Analysts expect inflation figures for the first three months of this year and released Wednesday to remain subdued.
The underlying inflation figure, which the Reserve Bank factors into its monthly cash rate decision, is forecast to be about 0.5 per cent for the March quarter and 2.4 per cent year-on-year when the Bureau of Statistics releases its data on Wednesday.
The underlying inflation rate, which has remained comfortably within the central bank's target band of 2 to 3 per cent over the past few years, leaves the door open for the bank to cut interest rates from a historically low 3 per cent.

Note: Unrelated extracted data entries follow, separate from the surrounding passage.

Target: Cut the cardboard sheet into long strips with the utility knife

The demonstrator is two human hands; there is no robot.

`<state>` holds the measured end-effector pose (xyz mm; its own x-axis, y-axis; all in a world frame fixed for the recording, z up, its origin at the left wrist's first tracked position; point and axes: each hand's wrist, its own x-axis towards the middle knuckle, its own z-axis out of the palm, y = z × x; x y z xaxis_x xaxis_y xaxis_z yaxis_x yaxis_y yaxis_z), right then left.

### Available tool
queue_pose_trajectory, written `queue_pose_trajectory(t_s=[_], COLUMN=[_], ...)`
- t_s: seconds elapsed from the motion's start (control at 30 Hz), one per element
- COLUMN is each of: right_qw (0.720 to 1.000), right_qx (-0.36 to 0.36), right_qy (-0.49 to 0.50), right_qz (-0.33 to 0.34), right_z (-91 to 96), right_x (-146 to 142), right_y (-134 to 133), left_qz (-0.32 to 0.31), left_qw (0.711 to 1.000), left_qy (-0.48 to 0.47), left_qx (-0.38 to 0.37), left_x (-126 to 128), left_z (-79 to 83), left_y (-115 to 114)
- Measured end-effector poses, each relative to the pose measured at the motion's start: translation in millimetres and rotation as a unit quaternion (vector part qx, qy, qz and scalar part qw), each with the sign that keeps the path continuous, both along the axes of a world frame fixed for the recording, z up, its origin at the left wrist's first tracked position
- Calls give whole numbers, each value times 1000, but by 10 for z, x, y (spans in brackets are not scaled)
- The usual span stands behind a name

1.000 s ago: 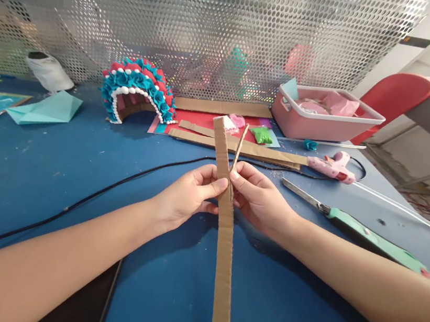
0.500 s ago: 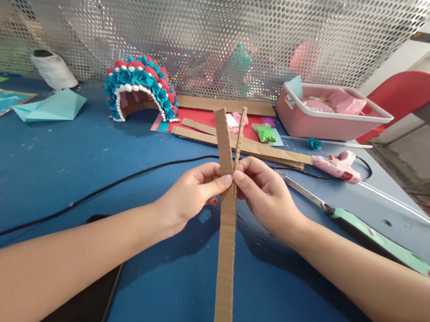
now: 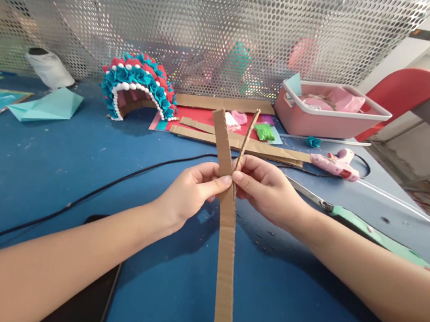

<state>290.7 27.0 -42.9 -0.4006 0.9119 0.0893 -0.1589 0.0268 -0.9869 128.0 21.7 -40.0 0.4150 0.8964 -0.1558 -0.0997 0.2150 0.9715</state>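
A long brown cardboard strip (image 3: pixel 226 257) runs from the bottom edge up to mid-frame. A second, thinner cardboard strip (image 3: pixel 249 128) stands edge-on beside its upper part, forming a narrow V. My left hand (image 3: pixel 191 192) pinches the wide strip from the left with thumb and fingers closed. My right hand (image 3: pixel 264 188) pinches the thin strip from the right, thumb tips nearly touching where the two strips meet. Both hands hover above the blue table (image 3: pixel 80 164).
A teal-and-red ruffled arch (image 3: pixel 137 87) stands at the back. More cardboard strips (image 3: pixel 271 151), a pink glue gun (image 3: pixel 335 163), green-handled scissors (image 3: pixel 353 221), a black cable (image 3: pixel 87 199) and a pink bin (image 3: pixel 332 115) lie around. A perforated metal screen (image 3: pixel 217 24) closes the far side.
The thin strip's top leaned right, went upright, and now leans right again, away from the wide strip. Both hands stayed pinched at the junction.
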Motion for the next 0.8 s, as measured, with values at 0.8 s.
queue_pose_trajectory(t_s=[0.8], right_qw=[992], right_qx=[51], right_qy=[-110], right_qz=[-40], right_z=[38], right_x=[-27], right_y=[-47], left_qz=[65], left_qw=[998], left_qy=[18], left_qx=[17], left_x=[18], left_z=[-7], left_y=[-2])
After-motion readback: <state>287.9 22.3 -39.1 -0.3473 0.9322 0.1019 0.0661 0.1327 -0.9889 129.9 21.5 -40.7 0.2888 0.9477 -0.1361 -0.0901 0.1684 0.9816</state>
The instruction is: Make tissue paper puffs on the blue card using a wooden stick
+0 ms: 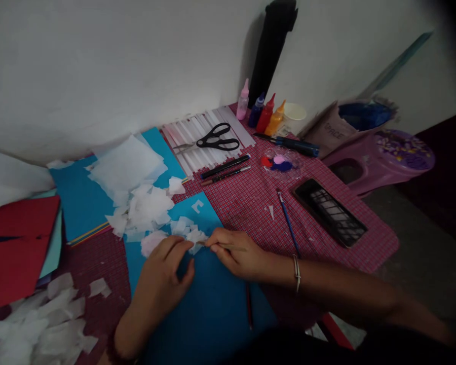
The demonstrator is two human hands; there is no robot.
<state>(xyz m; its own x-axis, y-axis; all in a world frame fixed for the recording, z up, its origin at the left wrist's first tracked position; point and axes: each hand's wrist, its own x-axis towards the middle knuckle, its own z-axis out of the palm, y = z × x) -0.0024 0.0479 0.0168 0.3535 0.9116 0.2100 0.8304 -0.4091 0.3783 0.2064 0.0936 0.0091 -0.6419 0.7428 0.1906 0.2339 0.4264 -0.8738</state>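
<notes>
A blue sheet (197,304) lies before me, with crumpled white paper pieces (195,237) near its middle. My right hand (243,253) is closed on a thin wooden stick (231,247), whose narrow tip touches or nearly touches these pieces. Whether it is a brush I cannot tell. My left hand (167,274) is open beside them, thumb apart from the curved fingers, fingertips close to the paper. Behind the left hand sits a pale crumpled paper clump (153,243). A heap of white paper squares (148,208) spreads over the sheet's far edge.
Scissors (217,138), a blue-handled cutter (296,145), several paint bottles (266,114) and a palette (281,166) stand or lie farther back. A blue paintbrush (288,218) and a phone (329,212) are at the right. More white squares (41,324) and red paper (19,248) are left.
</notes>
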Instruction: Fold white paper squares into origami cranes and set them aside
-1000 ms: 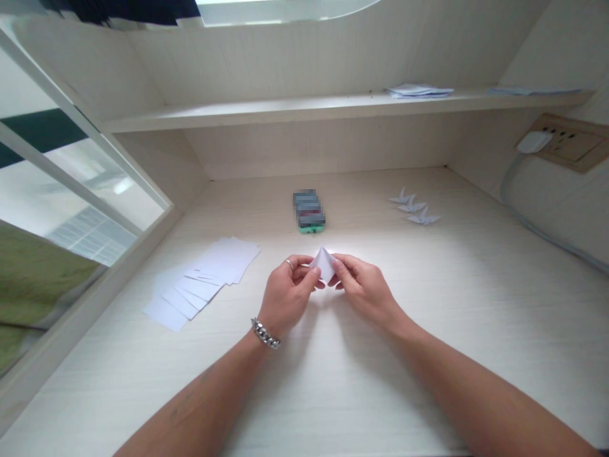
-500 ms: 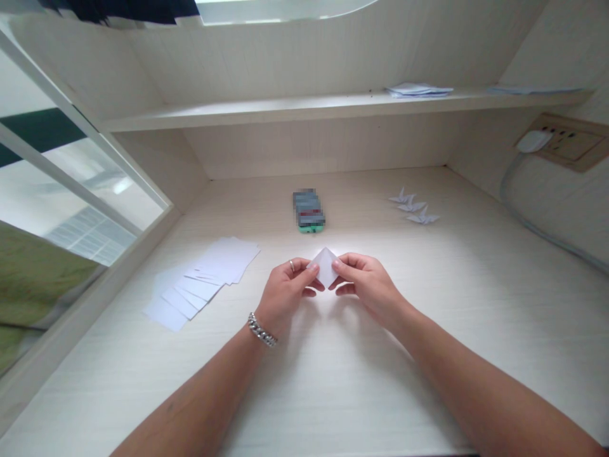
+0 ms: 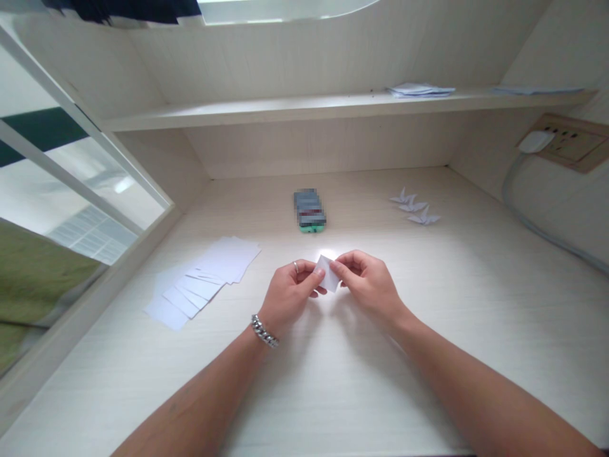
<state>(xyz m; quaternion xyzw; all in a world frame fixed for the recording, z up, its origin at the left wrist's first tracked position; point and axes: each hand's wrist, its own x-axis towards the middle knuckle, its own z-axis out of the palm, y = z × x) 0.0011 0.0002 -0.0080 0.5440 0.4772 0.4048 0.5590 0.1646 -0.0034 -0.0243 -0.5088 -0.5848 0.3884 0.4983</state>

Economists expect the headline inflation to be about 0.7 per cent quarter-on-quarter, and 2.8 per cent year-on-year.
Senior Reserve Bank official Luci Ellis said on Tuesday housing prices were expected to rise slowly over the next few years, in contrast to the boom-like conditions for housing a decade ago.
"We think it is very unlikely to return to its 1970s levels, or to rise rapidly once again," said Dr Ellis, who heads the RBA's financial stability department.

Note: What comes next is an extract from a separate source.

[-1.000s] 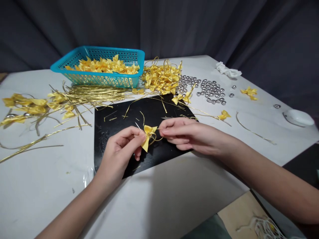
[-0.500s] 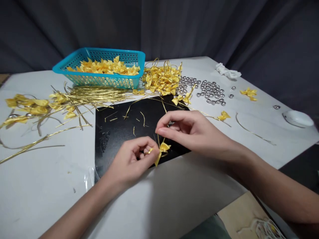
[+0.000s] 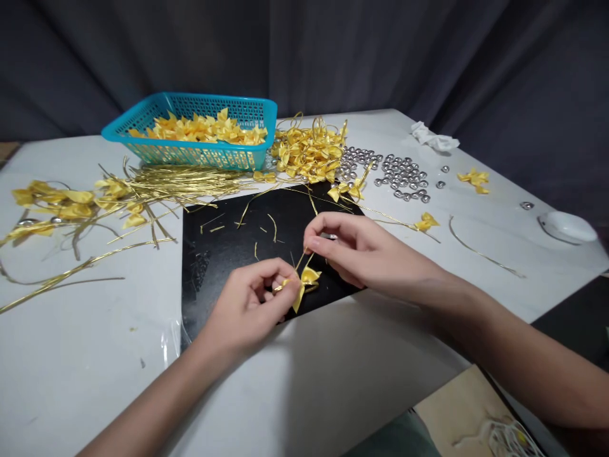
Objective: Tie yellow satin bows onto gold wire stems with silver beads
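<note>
Between the thumb and fingers of my left hand (image 3: 259, 295) is a yellow ribbon bow (image 3: 309, 279), its loops sticking out to the right of my fingertips. A thin gold cord (image 3: 301, 259) rises from the bow. My right hand (image 3: 349, 247), just above and to the right, pinches the upper part of this cord. Something small and silvery shows among my right fingers, too little of it to name. Both hands are over the front edge of a black mat (image 3: 228, 254), on which short gold cord scraps (image 3: 273, 227) lie.
Behind stands a blue basket (image 3: 190, 145) of yellow bows. Beside it are a heap of corded bows (image 3: 311, 149) and silver beads (image 3: 404, 174). A bundle of gold cords (image 3: 185, 181) lies at left. A white dish (image 3: 568, 227) and a crumpled white cloth (image 3: 434, 136) are at right.
My right hand has shifted slightly right, and the cord strands between the hands now show more plainly. My left hand and the bow have moved a little left and up.
</note>
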`<state>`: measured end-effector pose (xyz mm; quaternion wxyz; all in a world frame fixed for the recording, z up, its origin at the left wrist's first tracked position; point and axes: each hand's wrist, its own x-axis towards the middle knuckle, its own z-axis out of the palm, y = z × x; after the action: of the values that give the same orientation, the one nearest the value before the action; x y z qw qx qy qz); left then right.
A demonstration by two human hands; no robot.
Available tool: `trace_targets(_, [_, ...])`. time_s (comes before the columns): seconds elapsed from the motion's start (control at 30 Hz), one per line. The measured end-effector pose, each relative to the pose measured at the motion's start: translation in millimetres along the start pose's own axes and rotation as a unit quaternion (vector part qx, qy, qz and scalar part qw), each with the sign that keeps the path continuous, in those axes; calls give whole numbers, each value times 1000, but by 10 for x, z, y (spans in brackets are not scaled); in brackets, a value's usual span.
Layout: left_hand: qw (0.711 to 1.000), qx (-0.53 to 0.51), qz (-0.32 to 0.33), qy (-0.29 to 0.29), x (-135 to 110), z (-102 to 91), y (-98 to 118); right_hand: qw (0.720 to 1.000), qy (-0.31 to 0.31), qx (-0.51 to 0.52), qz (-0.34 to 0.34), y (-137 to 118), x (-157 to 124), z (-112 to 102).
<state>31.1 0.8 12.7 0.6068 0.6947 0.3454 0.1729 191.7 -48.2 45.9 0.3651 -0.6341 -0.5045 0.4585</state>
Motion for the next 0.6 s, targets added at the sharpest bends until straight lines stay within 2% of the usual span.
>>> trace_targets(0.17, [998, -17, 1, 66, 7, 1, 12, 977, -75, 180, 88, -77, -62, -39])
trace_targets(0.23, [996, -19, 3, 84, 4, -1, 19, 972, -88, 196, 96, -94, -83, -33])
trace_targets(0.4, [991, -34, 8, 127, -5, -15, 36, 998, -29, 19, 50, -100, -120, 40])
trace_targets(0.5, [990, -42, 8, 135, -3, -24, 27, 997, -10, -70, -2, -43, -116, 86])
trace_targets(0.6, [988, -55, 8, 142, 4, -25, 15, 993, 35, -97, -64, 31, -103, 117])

Even so, inflation risks remain in the form of the two-speed divide between goods divided into "tradeables" and "non-tradeables".
About 40 per cent of the "basket" of goods and services the Bureau of Statistics uses to measure the consumer price index (CPI) each quarter consists of tradeables - goods that have prices determined on the world markets such as clothing and electronics. These prices have been experiencing some deflation given the strong Australian dollar.
The other items are non-tradeables - goods and services that have to be consumed where they are bought, such as rent, utilities, insurance and education. And these prices have been rising more than 3 per cent for the most of the past decade.
"When you look at the path of tradeables and non-tradeables, what you see is the domestically generated prices in services have been growing much more strongly in the past five years than tradeables prices," JPMorgan economist Ben Jarman said.
In NSW, residents have had to fork out more as electricity costs soared by more than 60 per cent in some areas over the past three years. At the same time, consumer electronics have experienced some of the largest price falls in the CPI "basket" over a similar period of time, Mr Jarman said.
"The high currency is keeping a lid on a range of retail goods prices; while this may no longer be as great a source of disinflation given the stabilisation of the Australian dollar in 2012, it is contributing to offshore and online competition in the retail space and greater consumer awareness of pricing points," ANZ senior economist Riki Polygenis said.
The strength of the Australian dollar has also flowed through to goods and services within the non-tradeables sector, pushing firms to search for more efficiency.
"Firms started having to make the efficiency adjustments they put off . . . to compete globally, " Mr Jarman said.